DPI Data: Deep packet inspection is stateful packet classification up to the application layer usually carried out as a function of next-generation firewalls and IPS. An expansion of the traditional "5-tuple:" source and destination IP, source and destination port, and protocol. DPI is part of Application Visibility and Control (AVC) systems that extract useful metadata and compare it to the well-known behaviors of applications and protocols to identify anomalies and statistically significant deviations in those behaviors.

 

Statistical Data: Makes use of statistical normalization where the values of columns in a dataset are changed to use a common scale, without distorting differences in the ranges of values or losing information. It is required for some algorithms to model the data correctly such as curve fitting algorithms like the clustering algorithms used in Unsupervised Machine Learning. Statistical data is used to detect user-based threats with user and entity behavior analytics or to identify network threats through network traffic and behavior analysis.

 

Extracted Data: Data retrieved from data sources (like a SIEM database) using specific search patterns to correlate events to build a complete picture of a session or attack.
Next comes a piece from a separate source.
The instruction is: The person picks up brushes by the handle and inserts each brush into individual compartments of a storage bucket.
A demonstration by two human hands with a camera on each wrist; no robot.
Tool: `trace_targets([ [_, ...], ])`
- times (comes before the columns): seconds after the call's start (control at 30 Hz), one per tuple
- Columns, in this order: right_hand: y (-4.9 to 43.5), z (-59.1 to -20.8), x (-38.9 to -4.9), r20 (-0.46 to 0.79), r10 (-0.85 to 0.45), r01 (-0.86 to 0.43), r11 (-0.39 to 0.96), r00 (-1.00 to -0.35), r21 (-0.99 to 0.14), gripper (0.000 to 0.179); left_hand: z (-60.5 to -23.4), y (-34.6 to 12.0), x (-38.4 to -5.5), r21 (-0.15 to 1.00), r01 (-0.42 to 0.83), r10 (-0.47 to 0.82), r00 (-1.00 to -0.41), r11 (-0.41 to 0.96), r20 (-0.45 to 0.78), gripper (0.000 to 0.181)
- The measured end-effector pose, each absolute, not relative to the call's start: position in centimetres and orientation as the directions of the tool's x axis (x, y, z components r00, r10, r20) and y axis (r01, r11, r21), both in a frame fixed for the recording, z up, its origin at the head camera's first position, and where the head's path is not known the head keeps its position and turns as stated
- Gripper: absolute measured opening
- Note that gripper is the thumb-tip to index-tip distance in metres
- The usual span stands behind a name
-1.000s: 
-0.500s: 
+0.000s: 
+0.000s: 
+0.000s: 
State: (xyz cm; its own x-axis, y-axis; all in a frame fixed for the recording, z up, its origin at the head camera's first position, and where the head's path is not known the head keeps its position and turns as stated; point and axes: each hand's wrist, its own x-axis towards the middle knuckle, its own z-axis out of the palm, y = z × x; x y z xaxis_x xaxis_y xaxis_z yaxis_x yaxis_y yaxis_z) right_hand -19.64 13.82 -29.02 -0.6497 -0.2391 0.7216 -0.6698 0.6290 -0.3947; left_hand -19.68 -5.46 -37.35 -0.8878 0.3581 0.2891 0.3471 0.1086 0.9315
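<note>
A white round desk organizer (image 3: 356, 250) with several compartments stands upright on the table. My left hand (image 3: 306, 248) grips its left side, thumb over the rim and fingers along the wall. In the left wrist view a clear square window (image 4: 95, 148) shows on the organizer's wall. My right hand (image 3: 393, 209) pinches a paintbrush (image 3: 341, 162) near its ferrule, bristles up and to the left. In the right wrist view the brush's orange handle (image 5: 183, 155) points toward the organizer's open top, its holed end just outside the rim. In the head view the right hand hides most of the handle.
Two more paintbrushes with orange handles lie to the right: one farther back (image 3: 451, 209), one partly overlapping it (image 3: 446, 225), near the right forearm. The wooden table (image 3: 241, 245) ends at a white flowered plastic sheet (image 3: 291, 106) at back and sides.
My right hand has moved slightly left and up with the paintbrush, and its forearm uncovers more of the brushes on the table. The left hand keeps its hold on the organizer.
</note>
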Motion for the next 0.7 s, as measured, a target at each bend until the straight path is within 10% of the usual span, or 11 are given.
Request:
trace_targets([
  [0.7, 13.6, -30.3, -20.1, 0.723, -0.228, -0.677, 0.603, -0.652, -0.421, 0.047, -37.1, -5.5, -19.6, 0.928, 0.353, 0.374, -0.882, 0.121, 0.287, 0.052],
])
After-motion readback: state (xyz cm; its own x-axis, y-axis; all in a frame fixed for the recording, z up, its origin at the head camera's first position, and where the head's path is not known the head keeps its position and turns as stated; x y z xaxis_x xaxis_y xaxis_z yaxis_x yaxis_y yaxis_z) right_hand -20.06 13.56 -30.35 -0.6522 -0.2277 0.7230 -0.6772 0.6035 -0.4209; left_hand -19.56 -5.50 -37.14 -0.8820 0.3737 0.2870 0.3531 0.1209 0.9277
For example, Mapping DNS logs and HTTP logs together to find a threat actor by searching on metadata or IoCs, or tracking the path of email using the Message ID (MID) value.

 

Security Intelligence Enriched Data: Adds information such as reputation and threat scores to metadata to help identify potentially compromised hosts within the network based on a threat analysis report containing malicious IP address or domains, for example Mapping DNS, HTTP, and threat intelligence data together to identify connections to known blacklisted sites.

 

That’s a wrap on this series presenting some cybersecurity fundamentals. Remember, you can’t plan for every threat, and you can’t anticipate the actions of users – both friend and foe. What you can do is be a prepared as possible and reduce the time to detect associated with attacks. You can also put processes and knowledge in place to efficiently respond and remediate. Know your environment and keep up to date with the changes in the threat landscape and how they relate to your use cases. Don’t get complacent – stay prepared.